Passei, em seguida, uma semana viajando. Munique, Londres e Amsterdam. Encontrando com o Thales em Londres e Amsterdam e com o Lucas em Amsterdam.
Voltei a Lyon, praticamente junto com o Lucas, que chegou apenas um dia depois. Passamos uma semana aqui em Lyon - Lucas, Rafael, Marcelo e eu. Na nova residência já não existia esse negócio de ‘meu arroz’, ‘minha caixa de hambúrgueres’, ‘meu pão’, ‘meu prato’, ‘meu copo’. Tínhamos simplesmente 4 quartos com coisas espalhadas por três deles e tudo era de todos. A divisão fazia ainda menos sentido que antes.
Foram se despedindo aos poucos. Marcelo e Rafael foram numa quinta feira no fim da tarde. Lucas foi numa sexta feira. Não sei quando e se os verei novamente.
Foram sete vidas. Sete etapas completamente diferentes durante um ano. Em que comecei como ‘eu’ e terminamos como ‘nós’. Todos juntos passamos pelas dificuldades e alegrias e as compartilhamos.
Fomos privados de muitas coisas das quais antes não nos dávamos conta da importância ou sequer da existência. Coisas que nós só podemos saber que existem quando não mais as possuímos ao alcance das mãos.
Aprendemos o significado e importância de casa. Algo onde nos sentimos seguros em toda e qualquer circunstância. Se TUDO der errado, temos um lugar que nos acolherá e nos deixará completamente seguros e confortáveis. O melhor lugar do mundo.

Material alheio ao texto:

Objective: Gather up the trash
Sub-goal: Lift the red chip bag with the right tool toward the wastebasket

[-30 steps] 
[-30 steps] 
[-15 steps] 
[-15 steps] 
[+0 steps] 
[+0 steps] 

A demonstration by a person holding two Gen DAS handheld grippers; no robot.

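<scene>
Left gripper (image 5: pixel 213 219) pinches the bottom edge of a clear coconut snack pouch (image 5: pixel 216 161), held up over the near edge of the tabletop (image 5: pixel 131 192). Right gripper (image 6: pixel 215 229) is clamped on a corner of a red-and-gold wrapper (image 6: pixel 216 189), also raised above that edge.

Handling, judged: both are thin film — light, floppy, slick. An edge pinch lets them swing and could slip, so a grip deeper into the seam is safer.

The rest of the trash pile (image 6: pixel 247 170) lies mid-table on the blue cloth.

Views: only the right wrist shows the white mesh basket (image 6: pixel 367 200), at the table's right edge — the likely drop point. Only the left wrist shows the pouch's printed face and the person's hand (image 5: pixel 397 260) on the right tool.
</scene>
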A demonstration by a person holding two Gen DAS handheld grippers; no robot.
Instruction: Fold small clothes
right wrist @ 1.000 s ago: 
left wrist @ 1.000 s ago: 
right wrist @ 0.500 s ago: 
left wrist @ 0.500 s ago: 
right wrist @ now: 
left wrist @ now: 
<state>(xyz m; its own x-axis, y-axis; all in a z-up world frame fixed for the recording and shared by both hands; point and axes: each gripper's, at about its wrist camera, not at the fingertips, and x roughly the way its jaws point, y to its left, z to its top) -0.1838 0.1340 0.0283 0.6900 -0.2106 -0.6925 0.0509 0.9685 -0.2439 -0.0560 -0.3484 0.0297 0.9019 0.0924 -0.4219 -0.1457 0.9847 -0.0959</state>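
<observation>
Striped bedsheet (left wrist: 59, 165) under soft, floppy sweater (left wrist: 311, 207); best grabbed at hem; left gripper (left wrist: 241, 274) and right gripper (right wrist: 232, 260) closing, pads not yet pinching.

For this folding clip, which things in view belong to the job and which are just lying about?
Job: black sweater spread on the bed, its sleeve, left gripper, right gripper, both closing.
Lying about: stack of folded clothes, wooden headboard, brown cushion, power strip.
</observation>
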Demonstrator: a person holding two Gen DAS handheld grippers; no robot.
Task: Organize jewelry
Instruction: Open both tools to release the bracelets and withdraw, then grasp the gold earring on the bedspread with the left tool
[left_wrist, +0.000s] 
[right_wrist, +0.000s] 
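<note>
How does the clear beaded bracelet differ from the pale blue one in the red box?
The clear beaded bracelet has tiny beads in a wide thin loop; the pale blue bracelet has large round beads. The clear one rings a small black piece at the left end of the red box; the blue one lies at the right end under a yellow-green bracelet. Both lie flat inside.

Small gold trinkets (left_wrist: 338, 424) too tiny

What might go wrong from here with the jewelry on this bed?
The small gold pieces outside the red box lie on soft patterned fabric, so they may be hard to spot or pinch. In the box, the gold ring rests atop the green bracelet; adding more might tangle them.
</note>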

O Brasil. Eu particularmente não era muito orgulhoso ou feliz de morar no meu país. Pensava em outros países como o paraíso, sem nada daquilo que me irritava no Brasil. Sem pensar, porém, em tudo aquilo que só meu país tem e que tanto amo e dependo sem perceber. Se compararmos a infra-estrutura, a educação e todo esse blá-blá-blá que a gente já conhece de trás pra frente, o Brasil está longe dos países ‘desenvolvidos’ daqui. Mas a simplicidade, a humildade, a informalidade, a alegria sem motivo, enfim, o sorriso que nosso país tem é único. A conexão que podemos sentir uns com os outros no Brasil é única.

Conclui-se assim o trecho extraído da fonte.